[Data excerpts]
== Segment start ==
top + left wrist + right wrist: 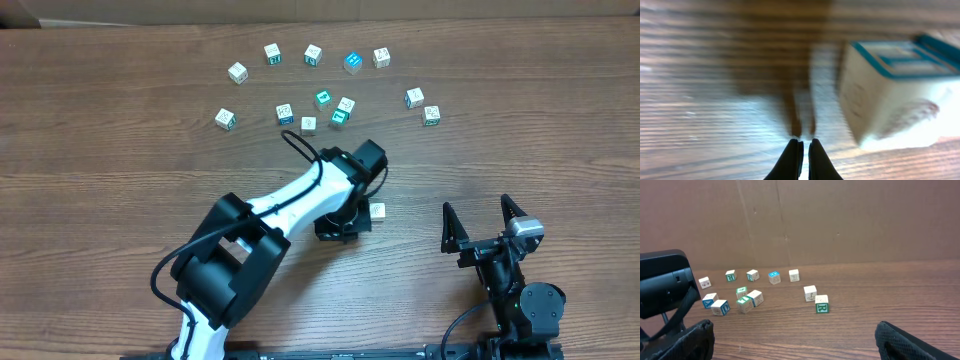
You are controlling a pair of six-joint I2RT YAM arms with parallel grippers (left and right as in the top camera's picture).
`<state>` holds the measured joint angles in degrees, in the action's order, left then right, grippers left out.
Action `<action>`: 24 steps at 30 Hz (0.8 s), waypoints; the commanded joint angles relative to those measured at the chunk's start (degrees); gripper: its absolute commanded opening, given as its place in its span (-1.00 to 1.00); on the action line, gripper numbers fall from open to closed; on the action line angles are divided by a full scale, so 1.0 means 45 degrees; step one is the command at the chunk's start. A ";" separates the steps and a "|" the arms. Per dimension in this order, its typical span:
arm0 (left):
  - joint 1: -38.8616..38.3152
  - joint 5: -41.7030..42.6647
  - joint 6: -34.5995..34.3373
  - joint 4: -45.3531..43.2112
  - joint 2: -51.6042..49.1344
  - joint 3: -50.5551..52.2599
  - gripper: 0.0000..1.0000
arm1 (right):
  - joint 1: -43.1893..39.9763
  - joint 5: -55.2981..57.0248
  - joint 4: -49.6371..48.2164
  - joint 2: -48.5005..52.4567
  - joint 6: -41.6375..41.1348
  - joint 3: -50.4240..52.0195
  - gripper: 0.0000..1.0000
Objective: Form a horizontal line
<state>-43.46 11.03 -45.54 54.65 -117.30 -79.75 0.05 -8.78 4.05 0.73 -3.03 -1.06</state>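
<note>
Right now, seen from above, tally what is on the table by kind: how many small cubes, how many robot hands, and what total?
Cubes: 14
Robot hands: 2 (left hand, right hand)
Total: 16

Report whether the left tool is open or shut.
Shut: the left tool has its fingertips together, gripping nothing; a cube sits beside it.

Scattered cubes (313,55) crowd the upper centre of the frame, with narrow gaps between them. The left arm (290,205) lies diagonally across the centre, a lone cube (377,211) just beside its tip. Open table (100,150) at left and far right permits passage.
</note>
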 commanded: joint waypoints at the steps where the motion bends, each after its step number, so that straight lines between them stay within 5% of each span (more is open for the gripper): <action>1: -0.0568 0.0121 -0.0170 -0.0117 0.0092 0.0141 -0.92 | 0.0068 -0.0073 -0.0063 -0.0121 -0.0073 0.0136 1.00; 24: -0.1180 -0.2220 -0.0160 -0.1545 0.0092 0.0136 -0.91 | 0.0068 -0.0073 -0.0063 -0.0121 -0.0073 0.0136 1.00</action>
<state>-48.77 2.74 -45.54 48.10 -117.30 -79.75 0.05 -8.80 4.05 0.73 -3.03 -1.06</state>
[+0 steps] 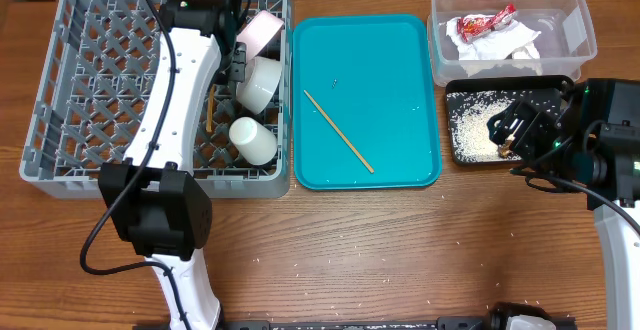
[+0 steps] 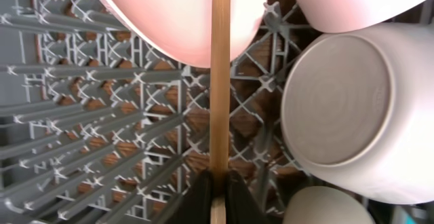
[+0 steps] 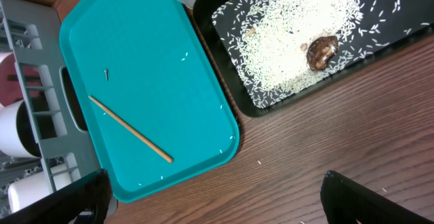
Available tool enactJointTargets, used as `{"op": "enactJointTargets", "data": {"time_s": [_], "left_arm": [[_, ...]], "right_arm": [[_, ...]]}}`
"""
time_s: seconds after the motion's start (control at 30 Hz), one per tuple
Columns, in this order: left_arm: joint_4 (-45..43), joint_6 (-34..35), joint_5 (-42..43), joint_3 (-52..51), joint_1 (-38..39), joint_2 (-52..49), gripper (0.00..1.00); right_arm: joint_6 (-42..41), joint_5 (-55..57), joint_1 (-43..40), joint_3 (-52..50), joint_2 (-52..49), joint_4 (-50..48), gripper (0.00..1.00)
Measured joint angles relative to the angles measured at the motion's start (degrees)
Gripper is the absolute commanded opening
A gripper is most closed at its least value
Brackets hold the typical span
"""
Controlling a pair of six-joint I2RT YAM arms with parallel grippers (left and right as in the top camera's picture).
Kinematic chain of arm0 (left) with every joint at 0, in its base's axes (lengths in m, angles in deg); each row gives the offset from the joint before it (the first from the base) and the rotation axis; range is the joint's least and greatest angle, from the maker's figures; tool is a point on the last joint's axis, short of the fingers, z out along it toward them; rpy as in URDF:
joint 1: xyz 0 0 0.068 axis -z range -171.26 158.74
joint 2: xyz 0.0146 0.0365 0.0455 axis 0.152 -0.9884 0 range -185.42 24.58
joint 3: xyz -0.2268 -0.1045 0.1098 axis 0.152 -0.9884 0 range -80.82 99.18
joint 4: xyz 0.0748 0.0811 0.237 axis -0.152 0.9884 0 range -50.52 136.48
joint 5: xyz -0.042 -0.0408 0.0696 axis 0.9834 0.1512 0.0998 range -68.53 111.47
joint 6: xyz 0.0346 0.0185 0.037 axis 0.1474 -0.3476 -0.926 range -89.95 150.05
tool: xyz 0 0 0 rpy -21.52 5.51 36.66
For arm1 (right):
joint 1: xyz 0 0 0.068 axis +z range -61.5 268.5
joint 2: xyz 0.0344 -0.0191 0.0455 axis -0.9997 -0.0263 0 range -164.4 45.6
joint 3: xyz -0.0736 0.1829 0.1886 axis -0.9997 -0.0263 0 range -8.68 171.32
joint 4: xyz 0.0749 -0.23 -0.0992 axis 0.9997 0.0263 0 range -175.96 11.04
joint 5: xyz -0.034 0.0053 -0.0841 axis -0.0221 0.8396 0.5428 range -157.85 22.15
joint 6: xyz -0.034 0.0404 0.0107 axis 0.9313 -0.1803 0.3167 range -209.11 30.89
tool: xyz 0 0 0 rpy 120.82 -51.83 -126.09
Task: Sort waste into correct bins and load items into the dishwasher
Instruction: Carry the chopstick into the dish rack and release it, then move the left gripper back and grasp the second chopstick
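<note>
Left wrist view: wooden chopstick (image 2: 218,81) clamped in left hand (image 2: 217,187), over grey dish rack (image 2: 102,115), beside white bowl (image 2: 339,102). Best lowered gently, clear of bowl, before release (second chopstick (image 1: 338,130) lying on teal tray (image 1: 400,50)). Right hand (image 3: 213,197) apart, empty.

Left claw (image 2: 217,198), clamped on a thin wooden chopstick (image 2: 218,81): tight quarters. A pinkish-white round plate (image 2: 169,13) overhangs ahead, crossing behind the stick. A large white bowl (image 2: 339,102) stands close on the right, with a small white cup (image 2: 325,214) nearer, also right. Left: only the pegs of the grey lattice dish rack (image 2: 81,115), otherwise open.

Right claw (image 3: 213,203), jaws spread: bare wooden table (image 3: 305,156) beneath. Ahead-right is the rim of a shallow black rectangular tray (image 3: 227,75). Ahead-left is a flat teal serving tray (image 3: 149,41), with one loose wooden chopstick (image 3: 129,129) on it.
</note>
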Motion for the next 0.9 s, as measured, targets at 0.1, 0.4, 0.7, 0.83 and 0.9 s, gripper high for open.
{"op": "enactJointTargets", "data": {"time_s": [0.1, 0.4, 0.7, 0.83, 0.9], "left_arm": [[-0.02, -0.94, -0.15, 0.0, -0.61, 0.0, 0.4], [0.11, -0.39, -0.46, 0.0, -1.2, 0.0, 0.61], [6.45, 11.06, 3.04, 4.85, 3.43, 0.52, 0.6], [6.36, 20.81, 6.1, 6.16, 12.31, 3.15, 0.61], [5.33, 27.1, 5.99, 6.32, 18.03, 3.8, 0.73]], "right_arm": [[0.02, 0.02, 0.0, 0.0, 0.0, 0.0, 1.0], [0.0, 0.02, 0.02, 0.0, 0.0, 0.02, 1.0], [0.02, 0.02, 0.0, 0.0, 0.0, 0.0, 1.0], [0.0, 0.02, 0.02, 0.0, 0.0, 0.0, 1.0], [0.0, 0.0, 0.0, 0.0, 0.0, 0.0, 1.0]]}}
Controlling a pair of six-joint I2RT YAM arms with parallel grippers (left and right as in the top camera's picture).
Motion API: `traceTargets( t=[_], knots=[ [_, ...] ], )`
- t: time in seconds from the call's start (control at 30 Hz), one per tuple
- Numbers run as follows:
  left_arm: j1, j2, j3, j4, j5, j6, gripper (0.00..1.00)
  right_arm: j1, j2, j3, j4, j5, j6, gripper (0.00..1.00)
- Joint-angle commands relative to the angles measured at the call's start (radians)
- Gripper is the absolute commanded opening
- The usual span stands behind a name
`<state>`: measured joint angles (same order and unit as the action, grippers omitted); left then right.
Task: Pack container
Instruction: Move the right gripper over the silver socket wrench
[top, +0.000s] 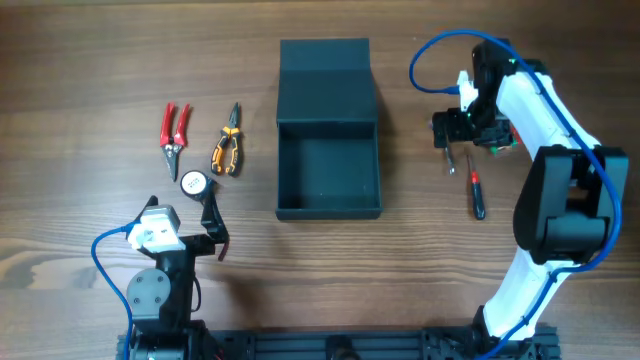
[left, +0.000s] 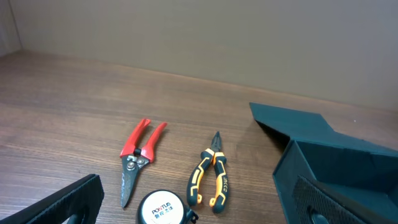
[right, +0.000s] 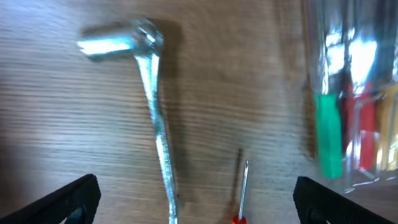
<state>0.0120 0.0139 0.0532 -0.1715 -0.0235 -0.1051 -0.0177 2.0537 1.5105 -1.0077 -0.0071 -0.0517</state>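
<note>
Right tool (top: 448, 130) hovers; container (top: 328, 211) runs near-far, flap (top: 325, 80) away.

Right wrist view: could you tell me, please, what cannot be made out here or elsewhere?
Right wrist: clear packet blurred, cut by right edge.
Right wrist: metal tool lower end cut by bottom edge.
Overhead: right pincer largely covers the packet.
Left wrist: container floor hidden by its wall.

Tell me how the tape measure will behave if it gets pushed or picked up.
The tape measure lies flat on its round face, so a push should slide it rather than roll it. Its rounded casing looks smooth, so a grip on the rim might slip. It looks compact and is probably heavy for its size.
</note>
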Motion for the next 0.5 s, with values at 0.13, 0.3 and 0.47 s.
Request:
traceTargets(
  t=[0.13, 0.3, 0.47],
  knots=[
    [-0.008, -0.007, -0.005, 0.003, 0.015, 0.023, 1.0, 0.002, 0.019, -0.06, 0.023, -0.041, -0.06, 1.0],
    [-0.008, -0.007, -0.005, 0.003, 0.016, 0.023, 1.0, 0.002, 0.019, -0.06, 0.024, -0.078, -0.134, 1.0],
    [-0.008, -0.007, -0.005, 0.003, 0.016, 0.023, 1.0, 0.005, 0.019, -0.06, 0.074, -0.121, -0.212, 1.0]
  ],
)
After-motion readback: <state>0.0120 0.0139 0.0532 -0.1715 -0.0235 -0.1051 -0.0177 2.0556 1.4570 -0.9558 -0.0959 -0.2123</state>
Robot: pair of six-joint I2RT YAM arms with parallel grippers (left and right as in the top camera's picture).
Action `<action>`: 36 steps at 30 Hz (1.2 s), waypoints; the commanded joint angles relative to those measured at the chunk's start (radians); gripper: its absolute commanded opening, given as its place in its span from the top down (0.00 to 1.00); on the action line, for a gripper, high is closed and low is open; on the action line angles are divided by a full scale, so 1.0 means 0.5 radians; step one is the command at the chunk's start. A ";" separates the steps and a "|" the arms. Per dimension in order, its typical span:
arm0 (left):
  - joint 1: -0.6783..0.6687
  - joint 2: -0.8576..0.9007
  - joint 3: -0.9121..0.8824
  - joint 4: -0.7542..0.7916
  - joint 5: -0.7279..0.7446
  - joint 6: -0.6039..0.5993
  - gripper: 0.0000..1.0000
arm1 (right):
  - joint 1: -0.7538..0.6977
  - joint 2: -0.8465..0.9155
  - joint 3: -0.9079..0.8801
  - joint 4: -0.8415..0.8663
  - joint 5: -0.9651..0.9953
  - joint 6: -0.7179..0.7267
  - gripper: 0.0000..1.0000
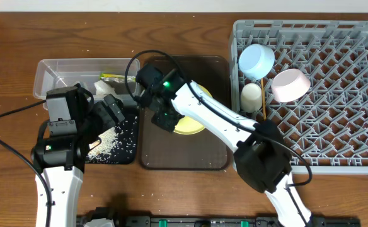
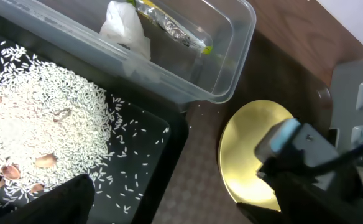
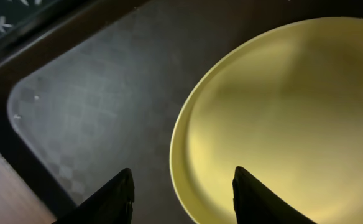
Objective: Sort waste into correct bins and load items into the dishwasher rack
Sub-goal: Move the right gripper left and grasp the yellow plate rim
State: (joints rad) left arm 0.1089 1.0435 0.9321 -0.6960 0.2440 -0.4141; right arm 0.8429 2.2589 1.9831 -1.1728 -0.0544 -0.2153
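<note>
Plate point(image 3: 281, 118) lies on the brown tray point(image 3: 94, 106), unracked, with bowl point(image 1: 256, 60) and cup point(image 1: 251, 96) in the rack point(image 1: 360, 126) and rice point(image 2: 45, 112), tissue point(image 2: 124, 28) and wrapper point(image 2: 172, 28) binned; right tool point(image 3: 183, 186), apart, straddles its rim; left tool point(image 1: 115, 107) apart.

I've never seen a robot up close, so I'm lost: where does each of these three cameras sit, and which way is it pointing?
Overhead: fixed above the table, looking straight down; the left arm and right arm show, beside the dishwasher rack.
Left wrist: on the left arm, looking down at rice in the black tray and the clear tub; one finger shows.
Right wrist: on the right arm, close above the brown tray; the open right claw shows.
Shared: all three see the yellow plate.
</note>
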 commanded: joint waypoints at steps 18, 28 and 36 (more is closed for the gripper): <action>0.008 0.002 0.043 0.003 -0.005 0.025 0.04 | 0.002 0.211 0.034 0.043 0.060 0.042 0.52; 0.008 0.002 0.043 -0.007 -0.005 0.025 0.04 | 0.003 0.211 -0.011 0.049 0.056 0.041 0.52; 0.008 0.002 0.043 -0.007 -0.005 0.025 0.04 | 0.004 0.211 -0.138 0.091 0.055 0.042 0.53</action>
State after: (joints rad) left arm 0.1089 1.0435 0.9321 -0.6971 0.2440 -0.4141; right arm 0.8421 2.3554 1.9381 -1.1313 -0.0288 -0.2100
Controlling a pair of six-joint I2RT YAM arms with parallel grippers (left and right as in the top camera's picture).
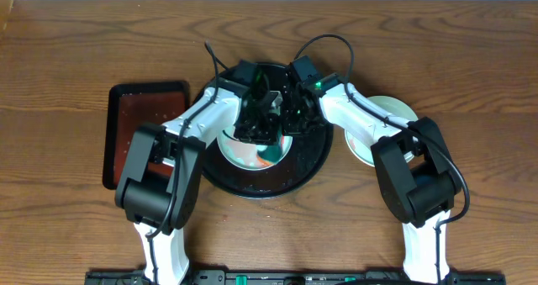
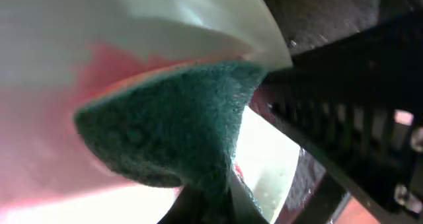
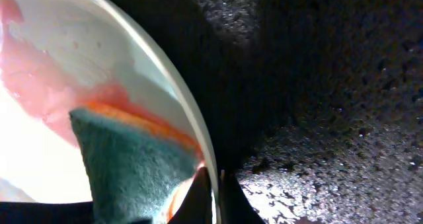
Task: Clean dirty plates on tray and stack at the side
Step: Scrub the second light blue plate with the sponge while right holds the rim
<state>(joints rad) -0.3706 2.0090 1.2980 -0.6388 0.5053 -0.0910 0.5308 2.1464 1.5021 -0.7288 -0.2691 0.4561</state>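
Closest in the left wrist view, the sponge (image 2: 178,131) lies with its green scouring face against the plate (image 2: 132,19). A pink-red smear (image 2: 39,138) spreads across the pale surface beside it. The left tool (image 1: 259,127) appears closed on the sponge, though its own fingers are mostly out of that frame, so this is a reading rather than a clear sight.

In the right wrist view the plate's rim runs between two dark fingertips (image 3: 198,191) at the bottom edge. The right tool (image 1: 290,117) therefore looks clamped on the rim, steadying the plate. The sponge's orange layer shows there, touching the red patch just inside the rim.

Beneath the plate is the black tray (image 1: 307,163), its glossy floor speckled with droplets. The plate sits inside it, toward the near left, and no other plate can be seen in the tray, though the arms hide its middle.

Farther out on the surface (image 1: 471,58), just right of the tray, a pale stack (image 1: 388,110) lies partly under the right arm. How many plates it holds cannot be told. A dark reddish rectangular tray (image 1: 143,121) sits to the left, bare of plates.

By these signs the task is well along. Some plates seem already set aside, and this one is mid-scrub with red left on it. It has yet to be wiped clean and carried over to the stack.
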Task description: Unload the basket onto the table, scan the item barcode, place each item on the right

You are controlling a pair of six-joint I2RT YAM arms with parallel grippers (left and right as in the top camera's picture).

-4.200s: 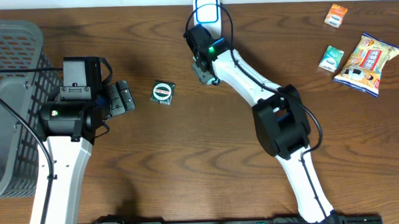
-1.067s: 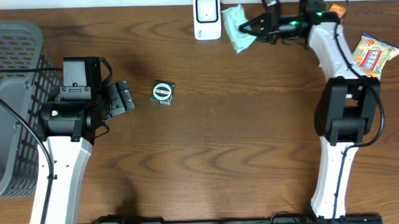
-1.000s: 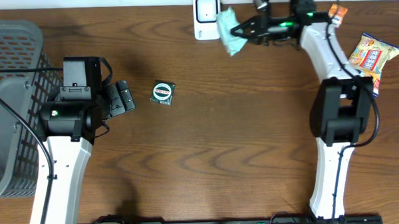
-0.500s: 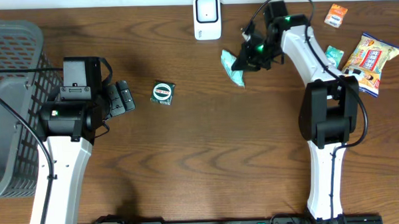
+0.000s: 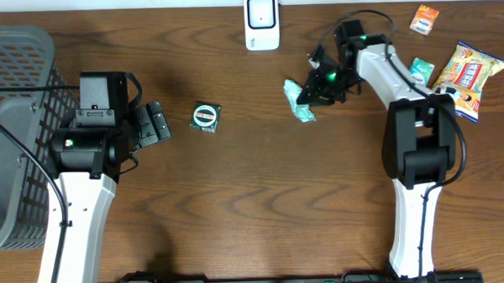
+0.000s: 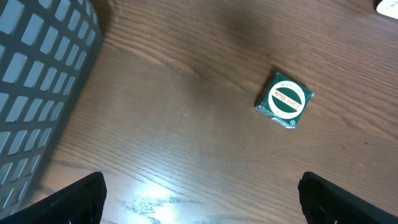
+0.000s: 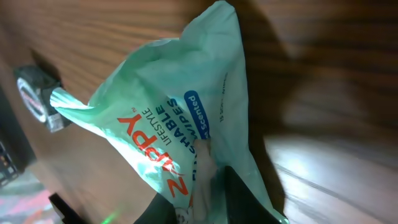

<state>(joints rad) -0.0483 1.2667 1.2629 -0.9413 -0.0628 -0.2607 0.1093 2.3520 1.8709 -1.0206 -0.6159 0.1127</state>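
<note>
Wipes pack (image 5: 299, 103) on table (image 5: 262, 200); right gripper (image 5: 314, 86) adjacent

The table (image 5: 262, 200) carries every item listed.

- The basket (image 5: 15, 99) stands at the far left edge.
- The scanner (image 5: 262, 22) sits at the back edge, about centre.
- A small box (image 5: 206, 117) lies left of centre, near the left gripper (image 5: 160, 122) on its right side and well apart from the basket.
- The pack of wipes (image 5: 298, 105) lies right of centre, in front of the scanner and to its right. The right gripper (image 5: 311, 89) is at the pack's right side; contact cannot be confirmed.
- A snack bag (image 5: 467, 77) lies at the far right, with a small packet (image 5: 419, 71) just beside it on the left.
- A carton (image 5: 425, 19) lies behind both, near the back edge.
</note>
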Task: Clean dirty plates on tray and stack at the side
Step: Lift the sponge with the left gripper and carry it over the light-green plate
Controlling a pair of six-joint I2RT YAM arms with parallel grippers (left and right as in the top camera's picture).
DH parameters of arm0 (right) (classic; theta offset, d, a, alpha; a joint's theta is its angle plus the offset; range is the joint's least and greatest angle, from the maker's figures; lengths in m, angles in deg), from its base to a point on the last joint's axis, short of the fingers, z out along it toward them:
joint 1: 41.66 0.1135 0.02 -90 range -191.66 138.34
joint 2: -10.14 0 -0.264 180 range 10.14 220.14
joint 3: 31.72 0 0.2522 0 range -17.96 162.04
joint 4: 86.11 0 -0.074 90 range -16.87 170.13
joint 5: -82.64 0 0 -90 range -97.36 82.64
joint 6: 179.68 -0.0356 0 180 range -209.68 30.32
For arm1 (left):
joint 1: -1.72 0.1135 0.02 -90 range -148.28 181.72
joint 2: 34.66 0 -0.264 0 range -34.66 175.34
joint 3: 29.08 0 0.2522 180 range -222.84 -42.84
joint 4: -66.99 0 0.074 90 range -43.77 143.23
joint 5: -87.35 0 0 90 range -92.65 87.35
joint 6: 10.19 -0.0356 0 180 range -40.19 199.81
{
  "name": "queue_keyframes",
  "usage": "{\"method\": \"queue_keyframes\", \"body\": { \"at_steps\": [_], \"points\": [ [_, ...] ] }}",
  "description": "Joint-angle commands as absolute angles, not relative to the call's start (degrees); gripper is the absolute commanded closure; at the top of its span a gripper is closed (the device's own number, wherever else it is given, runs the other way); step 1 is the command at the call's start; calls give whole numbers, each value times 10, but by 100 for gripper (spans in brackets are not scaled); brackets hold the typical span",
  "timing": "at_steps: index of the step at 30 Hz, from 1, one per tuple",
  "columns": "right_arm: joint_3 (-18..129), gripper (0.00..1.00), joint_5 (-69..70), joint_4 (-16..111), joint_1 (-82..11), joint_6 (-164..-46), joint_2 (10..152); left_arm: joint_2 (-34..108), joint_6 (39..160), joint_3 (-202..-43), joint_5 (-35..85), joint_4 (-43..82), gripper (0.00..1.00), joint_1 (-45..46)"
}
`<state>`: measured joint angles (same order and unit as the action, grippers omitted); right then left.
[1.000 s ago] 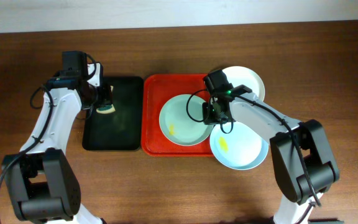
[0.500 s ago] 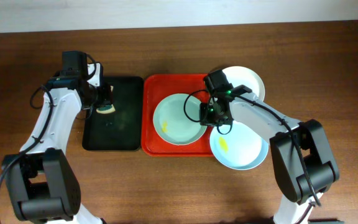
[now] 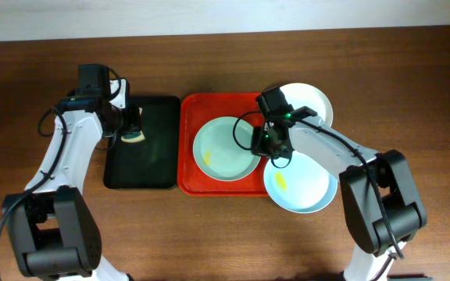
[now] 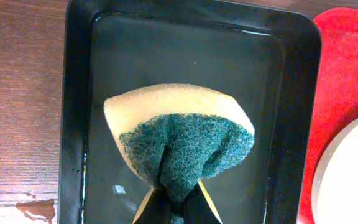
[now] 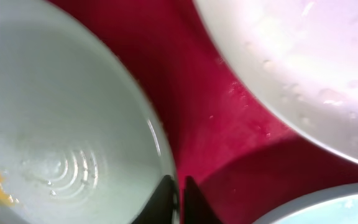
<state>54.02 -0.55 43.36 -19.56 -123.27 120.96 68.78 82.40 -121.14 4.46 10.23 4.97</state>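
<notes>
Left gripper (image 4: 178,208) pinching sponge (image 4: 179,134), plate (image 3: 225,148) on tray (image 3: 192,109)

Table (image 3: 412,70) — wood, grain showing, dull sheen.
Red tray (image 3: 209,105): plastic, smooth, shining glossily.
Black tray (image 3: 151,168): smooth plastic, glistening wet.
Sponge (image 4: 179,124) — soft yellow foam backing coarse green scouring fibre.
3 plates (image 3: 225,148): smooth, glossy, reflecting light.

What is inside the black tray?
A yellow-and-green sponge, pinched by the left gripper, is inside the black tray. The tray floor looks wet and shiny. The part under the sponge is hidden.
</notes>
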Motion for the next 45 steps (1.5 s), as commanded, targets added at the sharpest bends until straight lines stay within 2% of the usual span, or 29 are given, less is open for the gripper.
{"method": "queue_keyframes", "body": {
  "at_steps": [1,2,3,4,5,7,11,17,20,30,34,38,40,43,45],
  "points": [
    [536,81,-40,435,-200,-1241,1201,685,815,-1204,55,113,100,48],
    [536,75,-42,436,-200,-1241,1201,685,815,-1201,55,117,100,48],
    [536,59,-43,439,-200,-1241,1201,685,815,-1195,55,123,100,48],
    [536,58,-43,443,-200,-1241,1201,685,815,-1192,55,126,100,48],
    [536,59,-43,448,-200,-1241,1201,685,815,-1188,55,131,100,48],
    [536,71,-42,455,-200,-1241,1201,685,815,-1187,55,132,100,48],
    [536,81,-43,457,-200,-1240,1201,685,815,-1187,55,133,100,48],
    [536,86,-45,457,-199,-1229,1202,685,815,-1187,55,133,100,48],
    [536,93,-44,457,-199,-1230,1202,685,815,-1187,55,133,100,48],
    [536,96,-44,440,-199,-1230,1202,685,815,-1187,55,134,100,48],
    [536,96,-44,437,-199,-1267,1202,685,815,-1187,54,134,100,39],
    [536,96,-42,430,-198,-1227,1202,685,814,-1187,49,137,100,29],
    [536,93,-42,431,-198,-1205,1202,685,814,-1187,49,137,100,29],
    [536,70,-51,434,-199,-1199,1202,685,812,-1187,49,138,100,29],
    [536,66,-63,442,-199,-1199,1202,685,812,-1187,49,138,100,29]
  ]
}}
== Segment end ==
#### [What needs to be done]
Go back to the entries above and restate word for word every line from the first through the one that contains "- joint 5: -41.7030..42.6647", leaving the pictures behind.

#### [Exercise response]
top + left wrist + right wrist: 
You are controlling a pair of six-joint I2RT YAM arms with parallel grippers (left and right as in the top camera's picture).
`<state>` holds the measured joint angles in degrees, in the action's order, left then right, grippers left out.
Action `<action>`: 24 steps at 30 Hz (0.8 s), waypoints; the commanded joint angles relative to those measured at the chunk's start (degrees); gripper: its absolute commanded opening, given as its place in its span (-1.00 to 1.00); on the action line, gripper numbers fall from open to closed; on the action line angles are divided by a full scale, so 1.0 means 45 degrees; step one is the command at the chunk's start. A ";" separates the steps and a "|" the arms. Per dimension in this order, its typical span:
arm0 (left):
  - joint 1: -38.8616..38.3152
  - joint 5: -41.7030..42.6647

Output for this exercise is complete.